Let me share with you part of the conversation I had with my surgeon the week before my surgery. But, shhh! Don't tell the nutritionists!! (That's what he told me, so I'm passing it on.) We were talking about all of the "no-no's" the nutritionists gave us as we were going through the pre-op process. No caffeine...EVER. No fried foods...EVER. No real sugar...EVER. The last two especially if you've had the RNY. Probably another factor in why I was hesitant to have this procedure before talking to my surgeon. But what he told us that day was that his goal was not to have me on a restrictive diet for the rest of my life. He feels that a mentality like that will only set us up for failure. It's the whole reason regular diets don't work long term...people can't stick to them. His goal for his patients is to give them a tool (pouch, sleeve, band) that will help them lose the weight and along the way learn to eat the way they should have eaten all along...the way most people should eat. The way he sees it if a patient of his has a craving for french fries and goes out and orders some with a meal, eats two of them and is satisfied, that is a success. It's better than telling that person they can never eat french fries again, the person trying desperately to avoid the craving until they finally give in to it in frustration and binge on the whole order of fries. Moderation. Two french fries that you feel no guilt over eating is far better for your health and weight than entire order of fries eaten in shame and misery that could potentially put you into a devastating downward spiral. He wants me to feel normal. He wants me to eat normally, but in smaller, moderate quantities. To me that sounds reasonable.

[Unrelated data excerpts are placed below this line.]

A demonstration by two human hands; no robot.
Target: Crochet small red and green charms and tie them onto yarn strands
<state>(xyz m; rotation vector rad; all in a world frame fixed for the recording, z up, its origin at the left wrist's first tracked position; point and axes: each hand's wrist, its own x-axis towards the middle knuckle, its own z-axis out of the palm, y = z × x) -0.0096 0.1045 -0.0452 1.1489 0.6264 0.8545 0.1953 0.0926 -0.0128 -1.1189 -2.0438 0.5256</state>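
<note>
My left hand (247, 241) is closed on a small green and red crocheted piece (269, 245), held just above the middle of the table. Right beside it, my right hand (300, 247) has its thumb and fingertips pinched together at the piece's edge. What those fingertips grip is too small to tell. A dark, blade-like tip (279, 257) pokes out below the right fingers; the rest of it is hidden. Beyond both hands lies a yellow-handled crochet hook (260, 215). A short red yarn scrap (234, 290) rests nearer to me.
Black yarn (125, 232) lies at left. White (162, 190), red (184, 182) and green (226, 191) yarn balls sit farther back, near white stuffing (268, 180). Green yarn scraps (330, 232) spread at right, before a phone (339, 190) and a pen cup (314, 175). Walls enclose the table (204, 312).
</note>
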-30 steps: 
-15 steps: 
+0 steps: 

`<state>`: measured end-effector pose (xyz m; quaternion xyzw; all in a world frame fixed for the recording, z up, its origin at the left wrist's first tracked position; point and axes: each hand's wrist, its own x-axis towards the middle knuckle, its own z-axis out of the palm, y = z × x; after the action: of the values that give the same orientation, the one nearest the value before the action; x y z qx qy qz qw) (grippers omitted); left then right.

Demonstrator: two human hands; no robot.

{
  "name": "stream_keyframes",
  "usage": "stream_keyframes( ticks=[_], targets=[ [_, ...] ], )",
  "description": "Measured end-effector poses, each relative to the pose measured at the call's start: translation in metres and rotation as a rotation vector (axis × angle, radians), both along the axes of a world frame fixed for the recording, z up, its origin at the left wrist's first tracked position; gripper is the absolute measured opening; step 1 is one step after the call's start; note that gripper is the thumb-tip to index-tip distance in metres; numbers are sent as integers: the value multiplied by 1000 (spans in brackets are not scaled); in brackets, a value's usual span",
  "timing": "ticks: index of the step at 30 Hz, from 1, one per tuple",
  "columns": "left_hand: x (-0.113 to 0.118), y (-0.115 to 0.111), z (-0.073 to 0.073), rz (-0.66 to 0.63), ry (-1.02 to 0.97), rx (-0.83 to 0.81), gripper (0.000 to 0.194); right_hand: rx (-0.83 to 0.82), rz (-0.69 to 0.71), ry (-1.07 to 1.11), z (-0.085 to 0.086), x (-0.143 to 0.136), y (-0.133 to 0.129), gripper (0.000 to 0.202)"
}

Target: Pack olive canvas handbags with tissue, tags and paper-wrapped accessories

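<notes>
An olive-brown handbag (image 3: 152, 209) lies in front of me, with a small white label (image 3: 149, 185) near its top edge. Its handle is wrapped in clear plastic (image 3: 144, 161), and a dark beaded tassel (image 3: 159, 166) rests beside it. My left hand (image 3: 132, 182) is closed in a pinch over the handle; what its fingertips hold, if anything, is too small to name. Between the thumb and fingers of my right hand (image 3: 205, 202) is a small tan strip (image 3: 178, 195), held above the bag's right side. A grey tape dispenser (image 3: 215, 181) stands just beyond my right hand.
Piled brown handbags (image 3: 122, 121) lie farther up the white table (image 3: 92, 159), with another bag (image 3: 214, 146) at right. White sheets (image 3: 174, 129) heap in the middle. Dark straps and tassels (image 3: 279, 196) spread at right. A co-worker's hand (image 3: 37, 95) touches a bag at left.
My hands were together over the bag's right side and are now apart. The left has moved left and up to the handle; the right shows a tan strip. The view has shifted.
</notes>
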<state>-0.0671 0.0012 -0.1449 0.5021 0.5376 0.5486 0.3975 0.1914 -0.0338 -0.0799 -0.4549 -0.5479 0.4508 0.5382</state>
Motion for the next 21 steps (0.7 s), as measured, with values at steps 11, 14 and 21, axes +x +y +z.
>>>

So, I continue with my food porn addiction. I look for fun ideas, healthy versions of indulgent foods, and sometimes just down right yummy, who cares how many calories, it looks good so I want to have a few bites of it food. Will I eat french fries every day? No. Will I snack on cakes and cookies every day? No. Will I watch my protein, carb, sugar, and calorie intake? Yes. Will I obsess or pile on the guilt when I don't have a perfect day? No. I know what needs to be the bulk of my diet...lean meats and proteins, veggies, and fruit, with a few whole grains and healthy fats. And most of the time, that's exactly what I'll work into my diet. Food porn gives me more options for that. It will keep me from getting bored with the same old thing like I am now with this liquid diet. I do look at recipes and food porn a lot. But I look at it through different eyes than before. I look to see if it is high in protein, if it incorporates veggies and grains, if it is something we could have on a regular basis, or if it's something to have once in a while. My creativity only goes so far in the kitchen. So I turn to others and their pretty pictures of their creations for inspiration for this new journey I'm on. A journey of limitations and indulgences...all in moderation of course.

2 comments:

Karen said...

I feel your pain, believe me! I'm only 8 months out and I'm totally hooked on food porn! I'm following you now on pinterest so you'll see what I'm talking about! LOL

Anonymous said...

I am almost 8 years postop and I still remember the first months watching food network all the time. All I could have was liquids or mush, but I could dream (fantisize?) about the many foods on television. I don't do it now so much, but I used to do it.